Greenberg also cites a 2002 article by Kirsch et al, "The Emperor's New Drugs: An Analysis of Antidepressant Medication Data Submitted to the U.S. Food and Drug Administration". The authors studied clinical trials data for six popular antidepressants: fluoxetine (Prozac), paroxetine (Paxil), sertraline (Zoloft), venlafaxine (Effexor), nefazodone (Serzone), and citalopram (Celexa). Here are the final two paragraphs of their article:
To summarize, the data submitted to the FDA reveal a small but significant difference between antidepressant drug and inert placebo. This difference may be a true pharmacological effect, or it may be an artifact associated with the breaking of blind by clinical trial patients and the psychiatrists who are rating the severity of their conditions. Further research is needed to determine which of these is the case.In layperson's terms: We can't really tell from the clinical data if the billions of dollars worth of antidepressants prescribed to Americans every year are really helping them or not. The lead author, Irving Kirsch, published a book on the subject in 2010, along with a summary of sorts in The Huffington Post.
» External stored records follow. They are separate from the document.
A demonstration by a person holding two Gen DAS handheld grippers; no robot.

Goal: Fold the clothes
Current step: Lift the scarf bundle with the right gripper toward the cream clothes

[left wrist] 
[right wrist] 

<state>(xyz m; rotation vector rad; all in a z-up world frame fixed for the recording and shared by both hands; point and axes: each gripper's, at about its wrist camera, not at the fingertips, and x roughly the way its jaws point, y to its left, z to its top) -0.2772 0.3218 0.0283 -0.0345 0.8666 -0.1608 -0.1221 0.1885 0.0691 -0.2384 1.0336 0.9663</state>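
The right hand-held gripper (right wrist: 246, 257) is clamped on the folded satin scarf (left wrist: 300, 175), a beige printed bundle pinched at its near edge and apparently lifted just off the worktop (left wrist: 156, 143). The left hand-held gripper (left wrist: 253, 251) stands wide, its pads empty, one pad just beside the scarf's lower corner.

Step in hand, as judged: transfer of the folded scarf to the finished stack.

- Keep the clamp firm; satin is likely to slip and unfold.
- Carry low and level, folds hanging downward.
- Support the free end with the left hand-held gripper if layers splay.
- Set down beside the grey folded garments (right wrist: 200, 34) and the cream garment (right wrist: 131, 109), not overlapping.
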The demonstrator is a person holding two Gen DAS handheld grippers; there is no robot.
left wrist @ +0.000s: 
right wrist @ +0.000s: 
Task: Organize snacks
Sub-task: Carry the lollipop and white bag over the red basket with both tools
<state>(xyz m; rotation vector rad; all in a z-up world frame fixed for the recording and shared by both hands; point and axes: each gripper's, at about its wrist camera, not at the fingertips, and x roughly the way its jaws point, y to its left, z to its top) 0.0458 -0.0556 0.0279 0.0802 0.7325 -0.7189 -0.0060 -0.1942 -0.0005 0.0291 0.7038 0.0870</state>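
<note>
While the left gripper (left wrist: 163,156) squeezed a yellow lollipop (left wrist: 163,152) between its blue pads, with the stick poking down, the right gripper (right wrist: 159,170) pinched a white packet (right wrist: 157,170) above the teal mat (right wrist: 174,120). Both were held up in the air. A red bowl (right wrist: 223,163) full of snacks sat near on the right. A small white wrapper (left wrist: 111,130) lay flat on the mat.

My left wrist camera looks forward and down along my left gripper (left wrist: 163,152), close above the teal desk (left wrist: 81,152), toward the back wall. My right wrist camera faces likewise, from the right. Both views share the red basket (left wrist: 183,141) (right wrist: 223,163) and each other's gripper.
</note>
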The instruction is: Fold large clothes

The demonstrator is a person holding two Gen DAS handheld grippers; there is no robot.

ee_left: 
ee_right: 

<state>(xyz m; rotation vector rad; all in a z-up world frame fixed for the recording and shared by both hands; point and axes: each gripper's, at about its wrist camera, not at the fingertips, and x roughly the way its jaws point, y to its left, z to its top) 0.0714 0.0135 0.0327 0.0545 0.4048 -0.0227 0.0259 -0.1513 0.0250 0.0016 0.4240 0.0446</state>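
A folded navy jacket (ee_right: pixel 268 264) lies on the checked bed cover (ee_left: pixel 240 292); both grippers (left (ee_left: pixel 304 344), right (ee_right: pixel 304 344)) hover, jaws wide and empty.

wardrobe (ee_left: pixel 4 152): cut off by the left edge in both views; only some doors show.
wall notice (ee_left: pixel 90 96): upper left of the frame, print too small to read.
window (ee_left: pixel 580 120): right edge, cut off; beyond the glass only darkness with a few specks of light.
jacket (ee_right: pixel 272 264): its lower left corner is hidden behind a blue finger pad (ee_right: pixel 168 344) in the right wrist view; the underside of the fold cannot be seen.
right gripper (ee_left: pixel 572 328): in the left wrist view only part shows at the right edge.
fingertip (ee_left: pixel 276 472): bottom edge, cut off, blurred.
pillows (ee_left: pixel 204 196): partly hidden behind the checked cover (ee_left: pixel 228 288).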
In any case, the difference is relatively small (about 2 points on the HAM-D), and its clinical significance is dubious. Research is therefore needed to assess the additivity of antidepressant drug and placebo effects. If there is a powerful antidepressant effect, then it is being masked by a nonadditive placebo effect, in which case current clinical trial methodology may be inappropriate for evaluating these medications, and alternate methodology need to be developed. Conversely, if the drug effect is as small as it appears when drug/placebo differences are estimated, then there may be little justification for the clinical use of these medications. The problem, then, would be to find an alternative, as the clinical response to both drug and placebo is substantial. Placebo treatment has the advantage of eliciting fewer side effects. However, the deception that is inherent in clinical administration of placebos inhibits their use. Thus, the development of nondeceptive methods of eliciting the placebo effect would be of great importance.
Kirsch was the lead author in a 2008 article, "Initial Severity and Antidepressant Benefits: A Meta-Analysis of Data Submitted to the Food and Drug Administration," also cited by Greenberg. The authors found:
Using complete datasets (including unpublished data) and a substantially larger dataset of this type than has been previously reported, we find that the overall effect of new-generation antidepressant medications is below recommended criteria for clinical significance. We also find that efficacy reaches clinical significance only in trials involving the most extremely depressed patients, and that this pattern is due to a decrease in the response to placebo rather than an increase in the response to medication.